In 1858 Christie was examined by a select committee of the Legislative Assembly investigating ways to reduce public expenditure in government departments. During the questioning members of the committee considered the possible introduction of a postal money order service to prevent money going astray in the mail, pointing out that the system had already been introduced in Victoria. Christie expressed doubts about the system, claiming that he had "always felt that in this Colony the utility of these money orders would be more than counterbalanced by the expense" and was of the opinion that the system was unworkable in communities without bank branches.

In 1862 the New South Wales government resolved to bring a postal money order system into operation, as a part of the colonial Treasury. The new department was to be headed by Robert Allen Hunt, who held a senior position in the General Post Office and had long advocated the establishment of a money order system. An editorial in The Empire newspaper questioned how Hunt's departure might affect the Post Office: "He seems to have been the only check to the little plots and contrivances of the clique with which the Postmaster-General had associated himself, and his absence will give full play to that petty tyranny which has already been brought to bear upon those officers of the establishment who had made themselves obnoxious by speaking too freely before Boards of Inquiry, for the benefit of the public service". Post office money orders came into effect in December 1862 in New South Wales, with R. A. Hunt appointed as Superintendent of the Money Order Office.

In 1863 Christie advised that it was important that postmasters should reside under the same roof of independent postal offices to facilitate receiving mail which could arrive by coach or train at any hour, day or night. As a result many purpose-built post offices were subsequently constructed as modest two-storey buildings, with postal services on the ground floor and the postmaster’s residence on the upper level.

An August 1865 editorial in The Empire newspaper was critical of Christie's tenure as Postmaster-General, stating that "for years the internal feuds and dissensions of the Post-office have been a common scandal".
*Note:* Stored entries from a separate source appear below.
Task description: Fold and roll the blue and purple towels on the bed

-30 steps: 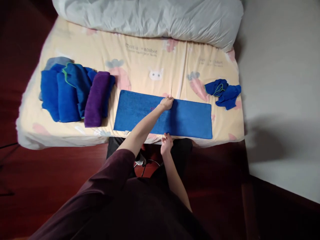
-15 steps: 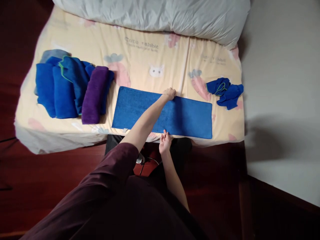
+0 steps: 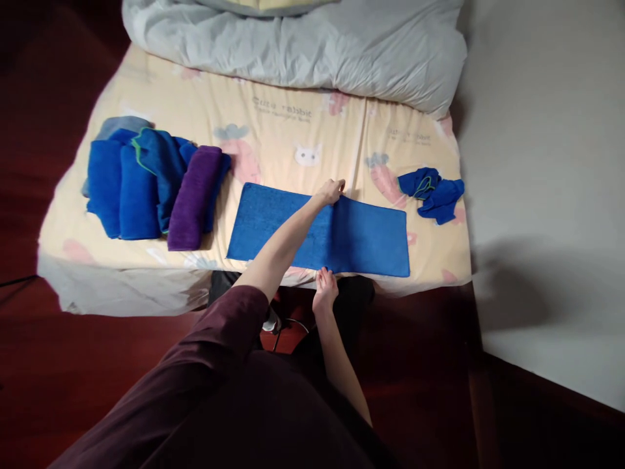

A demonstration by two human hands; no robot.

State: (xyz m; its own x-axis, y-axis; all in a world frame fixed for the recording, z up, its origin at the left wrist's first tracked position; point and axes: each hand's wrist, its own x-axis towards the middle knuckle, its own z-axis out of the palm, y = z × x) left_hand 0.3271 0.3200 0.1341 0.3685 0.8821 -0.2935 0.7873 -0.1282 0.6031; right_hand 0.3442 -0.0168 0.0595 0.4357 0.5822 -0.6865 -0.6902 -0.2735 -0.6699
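Observation:
A blue towel (image 3: 278, 225) lies as a long rectangle across the bed, close to its front edge. My left hand (image 3: 332, 191) reaches over the cloth and pinches its far edge near the middle. At the near edge, opposite it, my right hand (image 3: 325, 290) grips the towel between thumb and fingers. A slight raised ridge runs across the cloth between both hands, with shadow to its right. My left forearm hides part of the left half.
Several blue folded towels (image 3: 139, 195) and a purple rolled towel (image 3: 195, 198) lie on the left of the patterned bed sheet (image 3: 278, 143). Crumpled blue cloths (image 3: 434, 195) rest at the right. A pale quilt (image 3: 293, 52) lies along the back; a wall (image 3: 547, 163) stands right.
Both hands have closed on the towel's edges, and its middle has risen into a slight ridge. My right hand's fingers have drawn together. The view has shifted a little.

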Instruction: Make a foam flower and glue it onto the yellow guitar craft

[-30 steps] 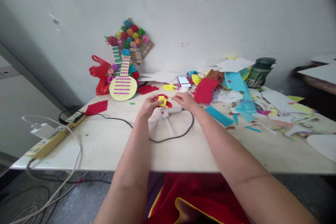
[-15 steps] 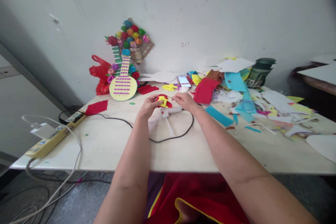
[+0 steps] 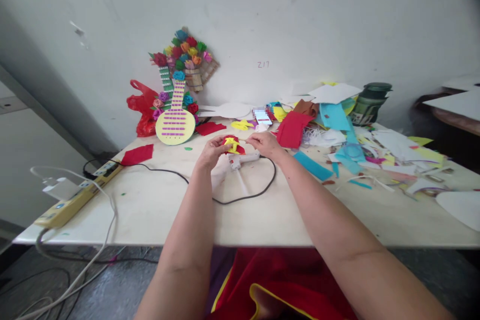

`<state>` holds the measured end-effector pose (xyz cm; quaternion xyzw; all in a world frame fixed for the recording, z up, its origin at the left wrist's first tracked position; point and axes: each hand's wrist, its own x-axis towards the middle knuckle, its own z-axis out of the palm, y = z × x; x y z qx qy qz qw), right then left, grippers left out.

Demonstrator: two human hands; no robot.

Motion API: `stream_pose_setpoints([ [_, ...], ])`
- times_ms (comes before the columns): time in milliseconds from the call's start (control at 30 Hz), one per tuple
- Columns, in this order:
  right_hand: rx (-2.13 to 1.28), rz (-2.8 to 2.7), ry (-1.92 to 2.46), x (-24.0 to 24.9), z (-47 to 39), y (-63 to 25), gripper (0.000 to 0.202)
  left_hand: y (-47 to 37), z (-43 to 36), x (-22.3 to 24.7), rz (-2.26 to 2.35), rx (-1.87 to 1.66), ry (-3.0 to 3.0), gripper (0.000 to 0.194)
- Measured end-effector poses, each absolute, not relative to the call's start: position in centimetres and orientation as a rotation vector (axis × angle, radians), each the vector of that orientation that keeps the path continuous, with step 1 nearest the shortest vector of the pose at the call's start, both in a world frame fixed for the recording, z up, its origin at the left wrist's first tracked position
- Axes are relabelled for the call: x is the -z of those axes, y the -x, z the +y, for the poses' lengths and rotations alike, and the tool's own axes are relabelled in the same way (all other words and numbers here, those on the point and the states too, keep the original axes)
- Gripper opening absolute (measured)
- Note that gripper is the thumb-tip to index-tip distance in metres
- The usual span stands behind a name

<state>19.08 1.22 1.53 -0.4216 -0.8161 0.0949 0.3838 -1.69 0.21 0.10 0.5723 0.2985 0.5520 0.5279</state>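
Observation:
Over the middle of the table, my left hand [image 3: 212, 150] is closed with its fingertips on a crepe-paper flower [image 3: 233, 145] in red and yellow. My right hand [image 3: 267, 143] is pinched shut just right of the flower. A thin pale strand [image 3: 243, 140] runs from the flower to its fingertips; whether it is thread, wire or a stick cannot be made out. Directly beneath both hands lies a white glue gun [image 3: 242, 161] with a black cord [image 3: 268, 187] looping toward me.
A yellow power strip [image 3: 62, 210] with a white charger sits at the left edge. Behind stand a lute-shaped flower decoration [image 3: 175, 127] and a red plastic bag [image 3: 142, 110]. Paper scraps [image 3: 390, 155], a phone [image 3: 262, 117], blue paper [image 3: 312, 165] and a green bottle [image 3: 372, 104] lie to the right.
The whole view has shifted very slightly. Both hands keep nearly the same place and grip, with the flower still in my left hand.

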Motion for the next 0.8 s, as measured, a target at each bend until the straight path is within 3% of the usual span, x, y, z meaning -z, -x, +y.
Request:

In 1865 the position of Postmaster-General was changed by the Cowper ministry from a public service position to a political appointment. In late September 1865 a proclamation by the Governor declared that the person holding the office of Postmaster-General of New South Wales was to be an officer "capable of being elected a Member of the Legislative Assembly'. The member for Hawkesbury, James Cunneen, was selected to succeed Christie in the role, entering on the duties of the office on 1 October 1865. Major Christie retired with an annual pension of eight hundred pounds.

===Last years===

Christie's retirement pension, under the Superannuation Act, was considered to be a "handsome allowance", but the fund "notoriously failed" and there were disruptions to his payments.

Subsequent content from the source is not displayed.